EXERCISE DIRECTIONS: After locating the line with "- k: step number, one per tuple" in the data that follows, return it and every later line exactly, up to and including the line with "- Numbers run".

[Data records]

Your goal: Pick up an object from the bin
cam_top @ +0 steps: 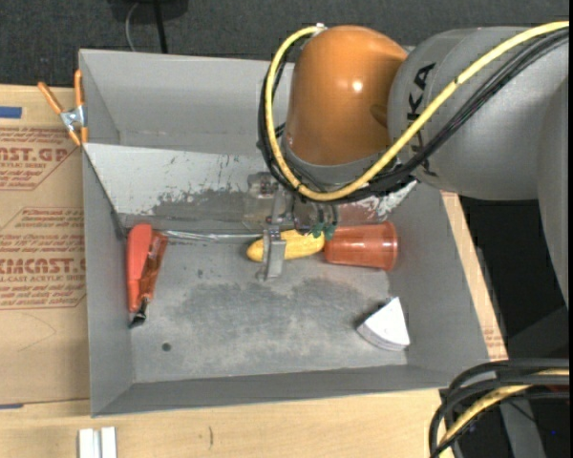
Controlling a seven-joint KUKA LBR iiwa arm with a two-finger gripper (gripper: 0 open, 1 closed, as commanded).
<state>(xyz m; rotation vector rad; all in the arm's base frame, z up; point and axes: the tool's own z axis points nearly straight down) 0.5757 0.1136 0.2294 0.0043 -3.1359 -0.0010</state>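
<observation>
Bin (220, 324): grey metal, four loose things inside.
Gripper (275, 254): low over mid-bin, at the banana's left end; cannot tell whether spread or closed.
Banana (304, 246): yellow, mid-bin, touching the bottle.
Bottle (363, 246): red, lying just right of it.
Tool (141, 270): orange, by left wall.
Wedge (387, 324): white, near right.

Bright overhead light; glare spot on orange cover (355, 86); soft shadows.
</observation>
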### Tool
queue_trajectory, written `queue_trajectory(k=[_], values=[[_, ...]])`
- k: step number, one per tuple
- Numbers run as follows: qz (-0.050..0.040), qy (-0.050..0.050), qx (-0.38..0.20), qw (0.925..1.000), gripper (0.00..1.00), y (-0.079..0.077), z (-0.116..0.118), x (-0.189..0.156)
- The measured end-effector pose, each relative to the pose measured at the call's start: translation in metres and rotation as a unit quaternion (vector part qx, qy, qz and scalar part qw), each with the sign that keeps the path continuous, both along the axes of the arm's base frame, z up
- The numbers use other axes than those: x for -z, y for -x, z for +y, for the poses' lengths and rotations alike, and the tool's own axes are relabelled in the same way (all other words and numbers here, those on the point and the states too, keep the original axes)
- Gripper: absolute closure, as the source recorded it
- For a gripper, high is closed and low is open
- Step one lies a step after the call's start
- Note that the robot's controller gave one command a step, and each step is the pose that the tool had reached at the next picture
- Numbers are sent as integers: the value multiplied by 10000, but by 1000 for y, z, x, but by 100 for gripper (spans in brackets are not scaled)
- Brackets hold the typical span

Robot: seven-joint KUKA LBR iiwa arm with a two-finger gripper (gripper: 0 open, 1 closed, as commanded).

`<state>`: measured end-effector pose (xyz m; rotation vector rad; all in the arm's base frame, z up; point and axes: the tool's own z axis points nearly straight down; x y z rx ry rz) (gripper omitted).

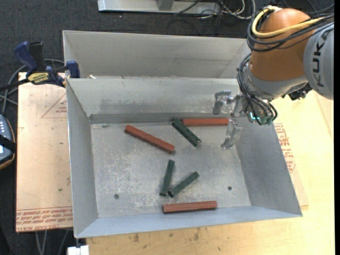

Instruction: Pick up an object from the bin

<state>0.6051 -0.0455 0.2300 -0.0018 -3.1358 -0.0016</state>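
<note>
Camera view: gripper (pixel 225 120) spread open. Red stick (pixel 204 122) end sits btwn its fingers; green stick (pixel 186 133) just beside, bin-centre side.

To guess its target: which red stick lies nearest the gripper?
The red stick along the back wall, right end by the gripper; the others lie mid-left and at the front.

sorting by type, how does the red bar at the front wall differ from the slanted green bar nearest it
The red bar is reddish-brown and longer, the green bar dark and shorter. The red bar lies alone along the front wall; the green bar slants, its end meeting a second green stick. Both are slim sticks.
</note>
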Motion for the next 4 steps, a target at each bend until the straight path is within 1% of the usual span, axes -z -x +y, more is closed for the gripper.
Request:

TASK RESULT:
- k: step number, one per tuple
- Numbers run as follows: qz (-0.050..0.040), qy (-0.050..0.050), qx (-0.38..0.20), qw (0.925..1.000), gripper (0.00..1.00), y (-0.079..0.077), z (-0.116..0.118), x (-0.189..0.156)

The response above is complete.